In 1917 Midland industrialist James Playfair bought three parcels of land in Tiny Township totalling 124 acres for the princely sum of $5,326.00 for the purpose of building a golf course. Nicol Thompson, the older brother of famous Canadian golf course architect Stanley Thompson was engaged to design the nine hole golf course that opened in 1919. The length was 2,900 yards and par was 36. The greens were sand, and round, with a permanent hole in or near centre. The clubhouse design included private rooms on the second floor which was common for the time period. Guests were initially charged $0.75 per night and the rooms were booked solidly for years.
The formal opening of the Club took placed on Saturday May 31, 1919. Mr. Playfair drove the first ball from number one tee and then a four ball match was played between the Amateur Champion of Canada, George S Lyon and his partner Lieutenant Wilfred James of Toronto’s Lambton Club against B.L. Anderson , the Honourable Secretary of the Royal Canadian Golf Association and Seymour Lyon.

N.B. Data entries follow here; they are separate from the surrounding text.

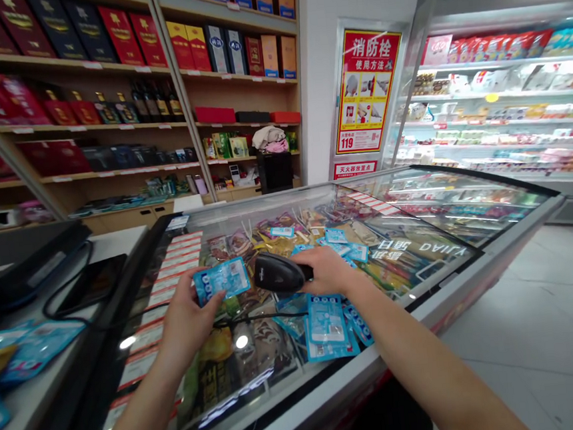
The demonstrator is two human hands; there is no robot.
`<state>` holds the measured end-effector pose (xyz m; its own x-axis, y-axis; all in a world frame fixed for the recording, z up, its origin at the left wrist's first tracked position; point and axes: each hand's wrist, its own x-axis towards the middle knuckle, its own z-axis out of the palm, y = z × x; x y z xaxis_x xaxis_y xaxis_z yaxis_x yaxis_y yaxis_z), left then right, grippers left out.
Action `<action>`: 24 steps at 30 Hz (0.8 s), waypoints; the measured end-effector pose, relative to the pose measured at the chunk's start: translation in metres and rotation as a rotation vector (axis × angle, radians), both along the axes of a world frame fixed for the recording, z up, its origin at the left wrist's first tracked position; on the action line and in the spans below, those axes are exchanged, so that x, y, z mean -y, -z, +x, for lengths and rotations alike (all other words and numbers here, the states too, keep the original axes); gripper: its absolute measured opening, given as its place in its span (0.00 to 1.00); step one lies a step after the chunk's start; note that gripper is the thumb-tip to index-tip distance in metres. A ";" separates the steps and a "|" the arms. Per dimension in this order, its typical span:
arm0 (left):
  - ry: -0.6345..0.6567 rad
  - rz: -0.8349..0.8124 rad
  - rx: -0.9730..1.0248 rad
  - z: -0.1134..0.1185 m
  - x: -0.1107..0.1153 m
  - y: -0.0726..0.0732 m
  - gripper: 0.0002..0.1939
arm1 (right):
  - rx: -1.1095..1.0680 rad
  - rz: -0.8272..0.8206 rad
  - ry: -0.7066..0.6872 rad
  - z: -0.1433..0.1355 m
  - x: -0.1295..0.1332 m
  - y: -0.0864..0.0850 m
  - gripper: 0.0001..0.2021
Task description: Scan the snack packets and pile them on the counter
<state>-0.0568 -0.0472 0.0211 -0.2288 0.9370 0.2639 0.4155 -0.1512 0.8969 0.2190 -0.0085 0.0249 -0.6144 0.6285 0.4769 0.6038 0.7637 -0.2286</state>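
Between thumb and fingers, my left hand (pixel 192 313) grips a small blue snack packet (pixel 229 279) above the freezer's glass lid. My right hand (pixel 325 270) is wrapped round the handle of a black barcode scanner (pixel 277 273), whose head points left at the packet, a small gap apart. The scanner's black cable (pixel 255 317) trails left over the glass. Below my right wrist, several similar blue packets (pixel 327 322) lie in a pile on the lid. More blue packets (pixel 336 236) are scattered just beyond the right hand.
The glass-topped chest freezer (pixel 444 298) stretches away to the right. At left, a counter (pixel 36 391) bears a black machine (pixel 25 264), a dark phone-like slab (pixel 92 283) and more blue packets (pixel 42 350). Shelves of boxes (pixel 120 35) and a lit refrigerated case (pixel 506 88) stand behind.
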 end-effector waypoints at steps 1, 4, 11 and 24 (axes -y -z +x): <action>0.006 0.005 -0.016 0.000 0.000 0.000 0.28 | 0.019 -0.005 0.002 -0.002 0.001 0.000 0.17; 0.009 0.021 -0.073 -0.001 -0.001 0.002 0.27 | 0.065 -0.021 0.009 -0.005 0.004 -0.001 0.16; 0.002 0.049 -0.177 -0.002 -0.003 0.008 0.27 | 0.095 -0.026 0.026 -0.007 0.005 -0.003 0.14; 0.008 0.039 -0.196 -0.003 -0.001 0.009 0.27 | 0.050 -0.029 0.031 -0.007 0.006 -0.003 0.12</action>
<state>-0.0599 -0.0459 0.0123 -0.1617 0.9268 0.3389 0.5806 -0.1884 0.7921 0.2121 -0.0143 0.0278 -0.6175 0.6604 0.4273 0.6381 0.7382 -0.2189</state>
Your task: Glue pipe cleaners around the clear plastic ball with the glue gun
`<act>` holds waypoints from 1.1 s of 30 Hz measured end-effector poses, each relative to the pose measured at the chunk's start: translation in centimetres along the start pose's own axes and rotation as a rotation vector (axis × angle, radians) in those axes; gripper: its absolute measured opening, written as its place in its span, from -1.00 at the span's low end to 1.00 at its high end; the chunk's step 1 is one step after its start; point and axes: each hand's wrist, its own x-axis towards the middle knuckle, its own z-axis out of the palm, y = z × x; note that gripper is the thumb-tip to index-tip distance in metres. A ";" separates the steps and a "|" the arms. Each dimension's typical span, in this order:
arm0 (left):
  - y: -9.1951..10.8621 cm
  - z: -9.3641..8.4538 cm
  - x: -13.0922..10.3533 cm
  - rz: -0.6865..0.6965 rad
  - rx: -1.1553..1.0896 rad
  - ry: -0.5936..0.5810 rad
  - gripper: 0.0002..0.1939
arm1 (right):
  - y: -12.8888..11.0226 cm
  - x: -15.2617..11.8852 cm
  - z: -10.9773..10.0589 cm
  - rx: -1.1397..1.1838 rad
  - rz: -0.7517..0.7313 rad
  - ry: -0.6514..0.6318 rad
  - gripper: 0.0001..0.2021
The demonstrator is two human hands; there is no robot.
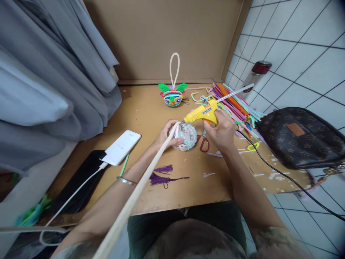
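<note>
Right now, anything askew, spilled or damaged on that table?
White scraps litter the right front of the table, probably stray offcuts. Coloured strips are splayed untidily beside the bag. No damage or wet spill that I can see.

Glue gun [201, 112]: bright yellow, orange trigger
Ball [189, 136]: white, with pale blue and pink
Toy [173, 98]: green ears, red and blue bits
Strips [234, 104]: orange, pink, red, blue, green mix
Tassels [159, 179]: purple
Scissors [205, 145]: red handles
Bag [304, 142]: dark brown, lighter stars and flowers, tan patch
Curtain [67, 57]: grey-blue
Wall tiles [309, 54]: white squares, dark lines
Bench [199, 190]: yellowy brown
Phone [122, 146]: white
Cord [140, 185]: cream
</note>
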 end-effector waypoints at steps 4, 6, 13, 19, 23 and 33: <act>0.1 0.0 0.1 0.022 -0.003 0.006 -0.21 | 0.0 0.0 0.0 0.000 0.002 -0.007 -0.86; 0.0 0.1 0.2 0.033 -0.006 0.009 -0.19 | 0.0 0.0 0.1 -0.005 0.009 -0.012 -0.87; 0.0 0.1 0.2 0.049 0.020 0.013 -0.19 | 0.0 -0.1 -0.1 -0.004 -0.001 -0.014 -0.88; 0.3 0.0 0.0 0.022 0.054 0.014 -0.23 | 0.0 0.0 -0.2 -0.024 0.019 -0.036 -0.86; 0.2 0.1 0.0 0.030 0.036 0.016 -0.23 | 0.0 0.1 -0.2 0.002 0.020 -0.034 -0.85; -0.1 0.1 0.2 0.034 0.021 0.000 -0.19 | 0.2 0.1 0.0 0.000 0.026 -0.032 -0.87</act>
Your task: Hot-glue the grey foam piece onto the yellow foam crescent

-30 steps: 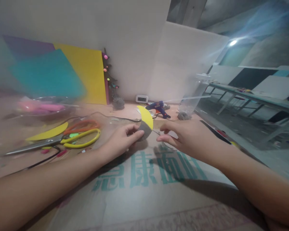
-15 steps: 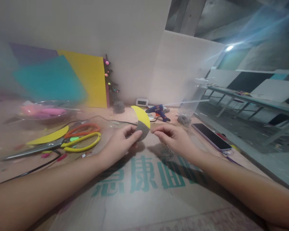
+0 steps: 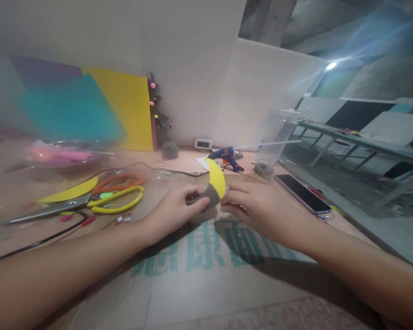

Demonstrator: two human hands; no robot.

In 1922 ownership of the Club was transferred from Mr. Playfair to the Midland Golf and Country Club Limited. Mr. Playfair was President. Alexander W. Bell was the Secretary of the Club from the beginning until his death in 1935 and credit for much of the early success of the Club must go to him. His great great grandsons Stephen and Owen Bell are fifth generation members of the Club.
The Club barely survived the Great Depression and the war years also presented many challenges. But in the early sixties talk began in earnest to build a second nine. Midland dentist Dr. Ross Parrott, who had a degree in civil engineering, took charge of the project. Fifty acres abutting the southern boundary of the Club were acquired for $40,000. Dr. Parrott’s draft plan was reviewed, modified and then finally constructed in 1966 and 1967 at a cost of $70,000. In 1968 a monument was erected at the tenth tee noting ”This back nine is dedicated to the late Dr. J. Ross Parrott in his memory for his untiring efforts in its planning and engineering”.
In 1974 construction began to renovate and add to the Clubhouse. After much debate a liquor licence was obtained in 1973 and the secreted liquor bottles slowly disappeared from the private lockers.
The Ontario Golf Association has bestowed the honour of allowing Midland Golf and Country Club to host three Ontario Championships: the Ontario Junior Girls in 1983; the Ontario Men’s Amateur in 1986 and; the Ontario Senior Men’s Amateur in 2012.
The Midland Golf and Country Club has stood the test of time. For nearly 100 years it has been a sporting landmark. From earnest competitions to friendly games focused on either family time or fellowship, the Club has provided a venue for many years of recreation and relaxation in a beautiful and tranquil setting.